On March 27, 2017, Boykin was arrested in Dallas, Texas, for misdemeanor charges of possession of marijuana and public intoxication. He was in the passenger seat of a car that, while backing up at high speeds, struck pedestrians on a nearby sidewalk and then the side of a local bar. The driver was charged with two counts of felony intoxication assault with a vehicle. Boykin was held on a $500 bond at the Dallas County Jail. On April 6, 2017, Boykin was arrested in Texas for a possible violation of his probation.

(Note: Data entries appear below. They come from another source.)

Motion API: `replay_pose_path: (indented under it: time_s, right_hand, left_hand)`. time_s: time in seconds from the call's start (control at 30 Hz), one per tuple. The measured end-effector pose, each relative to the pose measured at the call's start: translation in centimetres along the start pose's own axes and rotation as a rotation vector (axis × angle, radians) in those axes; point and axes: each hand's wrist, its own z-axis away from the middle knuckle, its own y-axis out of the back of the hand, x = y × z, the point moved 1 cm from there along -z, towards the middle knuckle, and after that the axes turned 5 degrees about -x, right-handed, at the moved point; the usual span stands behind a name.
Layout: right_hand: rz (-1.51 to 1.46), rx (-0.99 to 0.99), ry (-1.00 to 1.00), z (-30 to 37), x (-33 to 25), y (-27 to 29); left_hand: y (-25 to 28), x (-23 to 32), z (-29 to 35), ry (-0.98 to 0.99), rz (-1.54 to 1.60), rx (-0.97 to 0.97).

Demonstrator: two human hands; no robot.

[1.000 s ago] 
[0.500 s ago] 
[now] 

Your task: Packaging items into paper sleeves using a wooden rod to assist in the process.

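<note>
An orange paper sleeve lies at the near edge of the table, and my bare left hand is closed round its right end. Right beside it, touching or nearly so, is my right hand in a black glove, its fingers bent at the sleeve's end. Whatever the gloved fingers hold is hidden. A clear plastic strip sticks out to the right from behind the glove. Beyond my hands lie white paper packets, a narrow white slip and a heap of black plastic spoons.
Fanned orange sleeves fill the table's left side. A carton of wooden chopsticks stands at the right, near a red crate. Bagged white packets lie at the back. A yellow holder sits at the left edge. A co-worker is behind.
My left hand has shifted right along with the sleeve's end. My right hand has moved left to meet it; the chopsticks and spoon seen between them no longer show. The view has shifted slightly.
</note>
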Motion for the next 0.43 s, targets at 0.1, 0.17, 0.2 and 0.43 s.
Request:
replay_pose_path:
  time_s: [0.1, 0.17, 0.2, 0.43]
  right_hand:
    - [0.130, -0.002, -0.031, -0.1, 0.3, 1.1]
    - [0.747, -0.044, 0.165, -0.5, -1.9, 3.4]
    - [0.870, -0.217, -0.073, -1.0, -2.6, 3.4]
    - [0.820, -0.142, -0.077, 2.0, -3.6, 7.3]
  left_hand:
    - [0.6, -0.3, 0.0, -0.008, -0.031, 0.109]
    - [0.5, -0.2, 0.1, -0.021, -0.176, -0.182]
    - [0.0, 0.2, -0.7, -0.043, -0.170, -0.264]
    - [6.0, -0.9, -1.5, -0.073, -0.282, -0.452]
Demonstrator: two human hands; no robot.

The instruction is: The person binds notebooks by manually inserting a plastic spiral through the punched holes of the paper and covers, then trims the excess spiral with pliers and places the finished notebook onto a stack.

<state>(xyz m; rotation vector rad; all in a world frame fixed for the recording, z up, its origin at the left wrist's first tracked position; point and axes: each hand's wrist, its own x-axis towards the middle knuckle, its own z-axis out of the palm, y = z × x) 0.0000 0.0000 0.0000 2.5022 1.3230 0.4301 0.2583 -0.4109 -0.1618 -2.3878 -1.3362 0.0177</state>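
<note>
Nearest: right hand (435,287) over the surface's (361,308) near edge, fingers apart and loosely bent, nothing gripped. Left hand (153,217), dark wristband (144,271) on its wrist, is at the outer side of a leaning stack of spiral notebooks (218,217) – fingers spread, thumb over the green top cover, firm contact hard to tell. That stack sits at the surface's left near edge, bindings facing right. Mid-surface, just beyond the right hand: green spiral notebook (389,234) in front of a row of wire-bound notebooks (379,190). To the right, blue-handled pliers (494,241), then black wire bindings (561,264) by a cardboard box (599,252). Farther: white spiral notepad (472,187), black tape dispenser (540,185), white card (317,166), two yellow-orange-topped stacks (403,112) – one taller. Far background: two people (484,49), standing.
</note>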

On March 27, 2018, a report was made that Boykin had broken his girlfriend's (Shabrika Bailey) jaw during an altercation the previous week. Subsequently, Boykin was released by the Seahawks. He was later charged with aggravated assault causing bodily injury. In June 2019, he was given additional charges of aggravated assault of a family member with a deadly weapon and tampering with a witness following the March 2018 incident. On November 6, 2019, Boykin was arrested for violating conditions of his bond. While still in police custody on December 9, he was charged with misdemeanor theft for failing to pay for a hotel stay from October 29. He was charged with an additional two counts of misdemeanor theft on December 30 after agreeing to sell TCU memorabilia, receiving payments, and refusing to deliver them in January 2019. On February 27, 2020, Boykin was sentenced to three years in prison for the assault on Bailey after pleading guilty to aggravated assault and witness tampering.